Scan the listing and work out how many lines contain the word "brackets". Nothing but the number should be given.

**Input data**:
|---|
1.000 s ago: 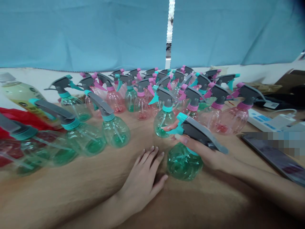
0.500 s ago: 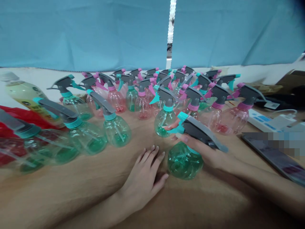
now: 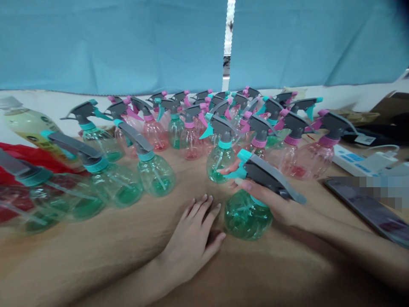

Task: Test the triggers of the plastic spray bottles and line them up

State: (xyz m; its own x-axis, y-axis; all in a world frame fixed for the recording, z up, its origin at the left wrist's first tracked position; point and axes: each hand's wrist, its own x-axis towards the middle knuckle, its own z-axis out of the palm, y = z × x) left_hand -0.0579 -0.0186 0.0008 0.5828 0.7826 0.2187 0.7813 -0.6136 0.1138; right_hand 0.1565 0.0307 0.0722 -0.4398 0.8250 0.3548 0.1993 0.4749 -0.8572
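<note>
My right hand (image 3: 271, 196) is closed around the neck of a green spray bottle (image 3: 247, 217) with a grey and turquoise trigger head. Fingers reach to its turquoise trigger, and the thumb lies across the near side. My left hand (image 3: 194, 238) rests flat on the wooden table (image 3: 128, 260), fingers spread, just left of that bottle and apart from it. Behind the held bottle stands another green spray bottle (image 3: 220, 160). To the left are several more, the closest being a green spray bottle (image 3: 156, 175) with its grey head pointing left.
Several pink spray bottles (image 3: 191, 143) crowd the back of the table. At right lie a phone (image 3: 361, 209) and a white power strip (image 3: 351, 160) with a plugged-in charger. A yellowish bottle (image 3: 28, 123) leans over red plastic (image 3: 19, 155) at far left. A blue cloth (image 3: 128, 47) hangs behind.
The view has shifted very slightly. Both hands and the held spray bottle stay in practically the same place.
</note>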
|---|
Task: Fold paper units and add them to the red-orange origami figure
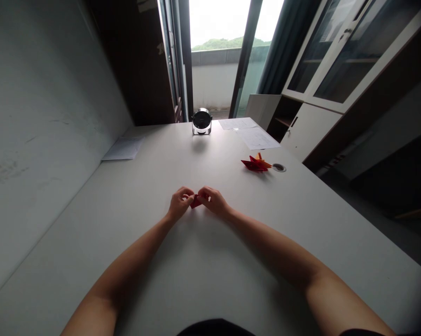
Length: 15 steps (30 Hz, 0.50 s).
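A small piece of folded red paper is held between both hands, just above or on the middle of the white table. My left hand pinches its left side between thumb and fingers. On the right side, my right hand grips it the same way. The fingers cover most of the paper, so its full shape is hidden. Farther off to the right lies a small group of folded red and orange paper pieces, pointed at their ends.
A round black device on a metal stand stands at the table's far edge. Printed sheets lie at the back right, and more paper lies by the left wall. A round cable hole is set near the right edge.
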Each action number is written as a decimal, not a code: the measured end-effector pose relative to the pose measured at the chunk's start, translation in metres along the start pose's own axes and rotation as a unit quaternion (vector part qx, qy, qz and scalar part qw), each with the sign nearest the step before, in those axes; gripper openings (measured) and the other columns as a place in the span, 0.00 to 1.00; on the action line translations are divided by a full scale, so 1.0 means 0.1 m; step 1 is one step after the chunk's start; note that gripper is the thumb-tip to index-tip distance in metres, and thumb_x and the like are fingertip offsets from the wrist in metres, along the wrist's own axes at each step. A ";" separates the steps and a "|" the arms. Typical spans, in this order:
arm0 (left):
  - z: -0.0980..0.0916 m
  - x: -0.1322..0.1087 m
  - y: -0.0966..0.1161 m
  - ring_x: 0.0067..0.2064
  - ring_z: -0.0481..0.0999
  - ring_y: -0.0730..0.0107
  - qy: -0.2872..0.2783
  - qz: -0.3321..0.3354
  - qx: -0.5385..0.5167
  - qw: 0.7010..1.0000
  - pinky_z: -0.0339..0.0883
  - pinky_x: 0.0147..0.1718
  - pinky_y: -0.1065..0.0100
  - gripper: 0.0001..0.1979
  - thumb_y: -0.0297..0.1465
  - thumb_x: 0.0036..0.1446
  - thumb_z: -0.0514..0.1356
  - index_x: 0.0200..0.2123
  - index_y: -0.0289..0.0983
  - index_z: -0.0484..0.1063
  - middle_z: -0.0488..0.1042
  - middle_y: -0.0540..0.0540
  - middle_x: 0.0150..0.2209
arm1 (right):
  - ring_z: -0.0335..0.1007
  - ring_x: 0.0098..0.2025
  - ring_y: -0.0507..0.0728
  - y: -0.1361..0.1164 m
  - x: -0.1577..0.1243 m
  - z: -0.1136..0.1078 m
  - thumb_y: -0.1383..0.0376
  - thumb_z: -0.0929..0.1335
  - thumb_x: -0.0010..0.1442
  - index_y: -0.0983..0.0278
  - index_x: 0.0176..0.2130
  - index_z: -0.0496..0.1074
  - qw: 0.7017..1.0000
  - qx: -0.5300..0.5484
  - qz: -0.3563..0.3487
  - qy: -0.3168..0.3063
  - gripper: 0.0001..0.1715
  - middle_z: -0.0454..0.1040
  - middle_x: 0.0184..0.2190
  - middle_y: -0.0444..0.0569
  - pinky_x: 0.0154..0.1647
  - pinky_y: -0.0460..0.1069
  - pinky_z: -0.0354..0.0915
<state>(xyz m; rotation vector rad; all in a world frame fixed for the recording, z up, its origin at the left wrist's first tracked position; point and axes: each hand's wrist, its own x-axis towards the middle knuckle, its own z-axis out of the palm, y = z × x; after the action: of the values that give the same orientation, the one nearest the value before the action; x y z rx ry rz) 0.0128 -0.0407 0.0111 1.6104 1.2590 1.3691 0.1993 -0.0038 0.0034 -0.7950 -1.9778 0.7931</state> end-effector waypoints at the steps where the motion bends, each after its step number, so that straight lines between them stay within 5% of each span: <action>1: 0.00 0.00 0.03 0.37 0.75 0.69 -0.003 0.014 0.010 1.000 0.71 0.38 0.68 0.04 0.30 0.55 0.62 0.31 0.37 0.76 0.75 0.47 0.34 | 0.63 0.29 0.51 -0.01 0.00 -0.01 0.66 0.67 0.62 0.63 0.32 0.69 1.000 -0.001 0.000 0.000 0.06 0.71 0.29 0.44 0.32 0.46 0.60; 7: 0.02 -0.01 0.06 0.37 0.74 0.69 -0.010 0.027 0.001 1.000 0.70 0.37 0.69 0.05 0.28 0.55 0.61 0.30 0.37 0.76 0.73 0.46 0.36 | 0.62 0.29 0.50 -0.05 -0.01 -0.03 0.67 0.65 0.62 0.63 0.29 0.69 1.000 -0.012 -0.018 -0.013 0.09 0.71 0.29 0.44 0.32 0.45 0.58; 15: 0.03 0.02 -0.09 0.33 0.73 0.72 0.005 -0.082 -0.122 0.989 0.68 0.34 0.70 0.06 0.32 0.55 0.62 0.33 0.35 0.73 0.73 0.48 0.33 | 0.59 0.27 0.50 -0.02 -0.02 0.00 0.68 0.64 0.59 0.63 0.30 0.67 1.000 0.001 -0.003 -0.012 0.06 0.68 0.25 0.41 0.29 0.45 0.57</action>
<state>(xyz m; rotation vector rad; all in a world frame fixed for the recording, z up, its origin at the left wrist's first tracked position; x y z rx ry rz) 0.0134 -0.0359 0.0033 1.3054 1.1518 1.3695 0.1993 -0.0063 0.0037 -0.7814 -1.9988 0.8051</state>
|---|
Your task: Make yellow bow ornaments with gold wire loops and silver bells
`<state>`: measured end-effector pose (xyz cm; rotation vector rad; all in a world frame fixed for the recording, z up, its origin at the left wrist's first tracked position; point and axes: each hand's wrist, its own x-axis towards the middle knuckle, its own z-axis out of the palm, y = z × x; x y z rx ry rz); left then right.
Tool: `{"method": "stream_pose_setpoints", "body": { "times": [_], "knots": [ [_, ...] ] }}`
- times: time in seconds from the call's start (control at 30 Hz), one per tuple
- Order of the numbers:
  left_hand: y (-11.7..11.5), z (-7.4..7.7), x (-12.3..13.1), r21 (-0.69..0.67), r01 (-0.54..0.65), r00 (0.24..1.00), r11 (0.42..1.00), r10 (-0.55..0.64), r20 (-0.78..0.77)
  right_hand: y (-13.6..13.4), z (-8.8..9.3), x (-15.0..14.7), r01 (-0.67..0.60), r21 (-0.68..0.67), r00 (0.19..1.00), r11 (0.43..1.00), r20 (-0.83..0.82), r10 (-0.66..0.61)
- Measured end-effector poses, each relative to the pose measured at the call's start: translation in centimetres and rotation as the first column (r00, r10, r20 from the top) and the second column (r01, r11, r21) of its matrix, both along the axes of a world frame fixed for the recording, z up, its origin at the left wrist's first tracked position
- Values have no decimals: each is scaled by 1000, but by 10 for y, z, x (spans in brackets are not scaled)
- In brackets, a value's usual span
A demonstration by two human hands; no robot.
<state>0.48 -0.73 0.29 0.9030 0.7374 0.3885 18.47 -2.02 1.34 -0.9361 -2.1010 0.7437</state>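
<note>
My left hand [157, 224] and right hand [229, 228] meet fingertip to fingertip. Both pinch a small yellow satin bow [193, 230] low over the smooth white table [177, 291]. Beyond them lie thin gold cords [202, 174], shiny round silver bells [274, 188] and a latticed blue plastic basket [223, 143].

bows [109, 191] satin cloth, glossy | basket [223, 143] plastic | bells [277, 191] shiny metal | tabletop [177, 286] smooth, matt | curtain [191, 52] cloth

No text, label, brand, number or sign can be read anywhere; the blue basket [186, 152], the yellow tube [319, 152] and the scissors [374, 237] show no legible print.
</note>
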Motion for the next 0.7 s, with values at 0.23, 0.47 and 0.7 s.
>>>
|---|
**Response box**: 2